Would you return the data exactly as given, except for its pictures?

++++

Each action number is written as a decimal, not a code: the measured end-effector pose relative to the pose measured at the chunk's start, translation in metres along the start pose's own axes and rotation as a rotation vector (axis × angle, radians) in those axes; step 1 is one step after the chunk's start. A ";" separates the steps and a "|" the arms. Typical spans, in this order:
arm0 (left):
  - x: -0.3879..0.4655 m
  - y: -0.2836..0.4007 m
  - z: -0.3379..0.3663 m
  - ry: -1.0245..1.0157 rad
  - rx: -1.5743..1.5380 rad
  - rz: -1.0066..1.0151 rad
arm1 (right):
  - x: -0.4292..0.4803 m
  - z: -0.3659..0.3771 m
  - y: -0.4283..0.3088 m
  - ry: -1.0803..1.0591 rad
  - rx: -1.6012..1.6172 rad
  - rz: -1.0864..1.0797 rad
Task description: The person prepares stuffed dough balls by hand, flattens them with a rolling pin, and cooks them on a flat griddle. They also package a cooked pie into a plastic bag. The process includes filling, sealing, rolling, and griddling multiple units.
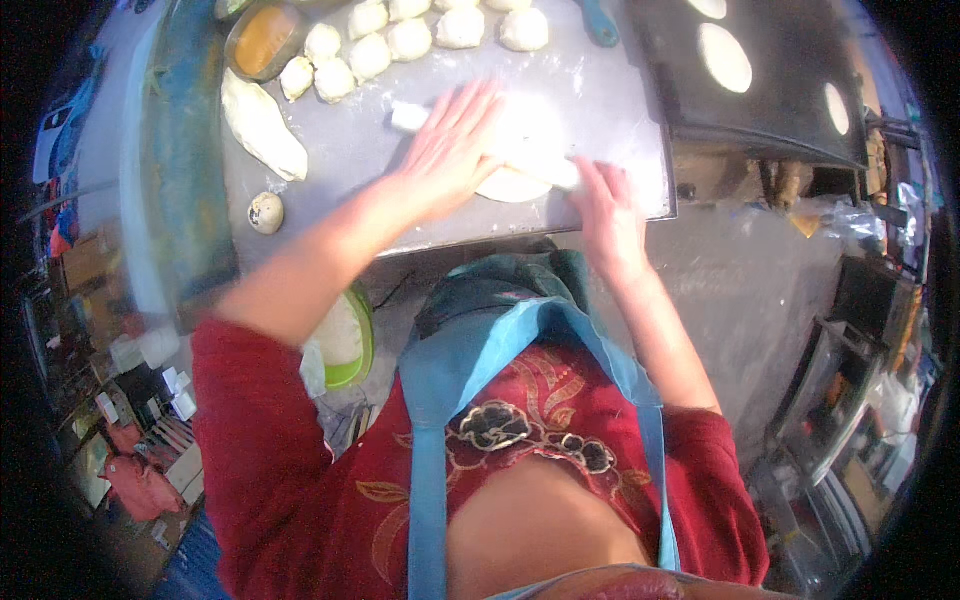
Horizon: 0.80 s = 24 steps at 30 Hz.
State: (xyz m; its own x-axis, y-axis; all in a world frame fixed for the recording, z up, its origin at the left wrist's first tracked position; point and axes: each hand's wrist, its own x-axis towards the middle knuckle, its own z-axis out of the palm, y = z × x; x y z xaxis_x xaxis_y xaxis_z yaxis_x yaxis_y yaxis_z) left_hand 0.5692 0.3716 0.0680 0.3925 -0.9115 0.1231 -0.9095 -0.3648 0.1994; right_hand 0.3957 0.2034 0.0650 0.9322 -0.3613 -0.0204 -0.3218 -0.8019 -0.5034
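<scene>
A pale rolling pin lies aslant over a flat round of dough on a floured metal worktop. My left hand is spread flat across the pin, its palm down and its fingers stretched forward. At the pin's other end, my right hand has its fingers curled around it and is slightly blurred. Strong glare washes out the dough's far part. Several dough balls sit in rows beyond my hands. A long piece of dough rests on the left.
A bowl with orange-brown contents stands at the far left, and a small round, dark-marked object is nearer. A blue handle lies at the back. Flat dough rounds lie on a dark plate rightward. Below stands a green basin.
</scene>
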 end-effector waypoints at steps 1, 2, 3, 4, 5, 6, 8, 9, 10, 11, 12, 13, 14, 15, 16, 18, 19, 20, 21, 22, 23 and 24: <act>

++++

▶ _Response for this exercise_
Each action number is written as a decimal, not a code: the measured end-effector pose relative to the pose measured at the chunk's start, translation in metres along the start pose's own axes and rotation as a rotation vector (axis × angle, radians) in those axes; step 1 is one step after the chunk's start. A ";" separates the steps and a "|" the arms. Typical spans, in this order:
arm0 (left):
  - x: -0.3879..0.4655 m
  - y: -0.2836..0.4007 m
  - z: -0.3379..0.3663 m
  - ry: -1.0245..1.0157 rad
  - rx: -1.5743..1.5380 rad
  - rz: -1.0066..1.0151 rad
arm1 (right):
  - x: -0.4292..0.4803 m
  - z: -0.3659..0.3771 m
  - y: -0.4283..0.3088 m
  - ry: -1.0803..1.0591 rad
  - rx: -1.6012..1.6172 rad
  - rz: -1.0864..1.0797 rad
Task description: The person prepares stuffed dough balls by hand, flattens them with a rolling pin, and cooks them on a flat griddle. They also package a cooked pie into a plastic bag. The process includes filling, sealing, rolling, and griddling multiple units.
Horizon: 0.80 s = 24 steps at 30 Hz.
State: (xyz m; its own x-axis, y-axis; all in a world frame fixed for the recording, z up, its origin at the left wrist's first tracked position; point and axes: each hand's wrist, its own x-axis towards the middle knuckle, its own z-axis out of the palm, y = z × x; x y z xaxis_x xaxis_y xaxis_z yaxis_x yaxis_y yaxis_z) left_hand 0.5692 0.3716 0.0680 0.3925 -0.9115 0.1231 -0.9095 -0.3648 0.1994; right_hand 0.3957 0.2034 0.0650 0.9322 -0.3613 -0.0204 -0.3218 -0.8019 -0.5034
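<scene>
A pale rolling pin lies aslant over a flat round of dough on a floured metal worktop. My left hand is spread flat across the pin, its palm down and its fingers stretched forward. At the pin's other end, my right hand has its fingers curled around it and is slightly blurred. Strong glare washes out the dough's far part. Several dough balls sit in rows beyond my hands. A long piece of dough rests on the left.
A bowl with orange-brown contents stands at the far left, and a small round, dark-marked object is nearer. A blue handle lies at the back. Flat dough rounds lie on a dark plate rightward. Below stands a green basin.
</scene>
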 end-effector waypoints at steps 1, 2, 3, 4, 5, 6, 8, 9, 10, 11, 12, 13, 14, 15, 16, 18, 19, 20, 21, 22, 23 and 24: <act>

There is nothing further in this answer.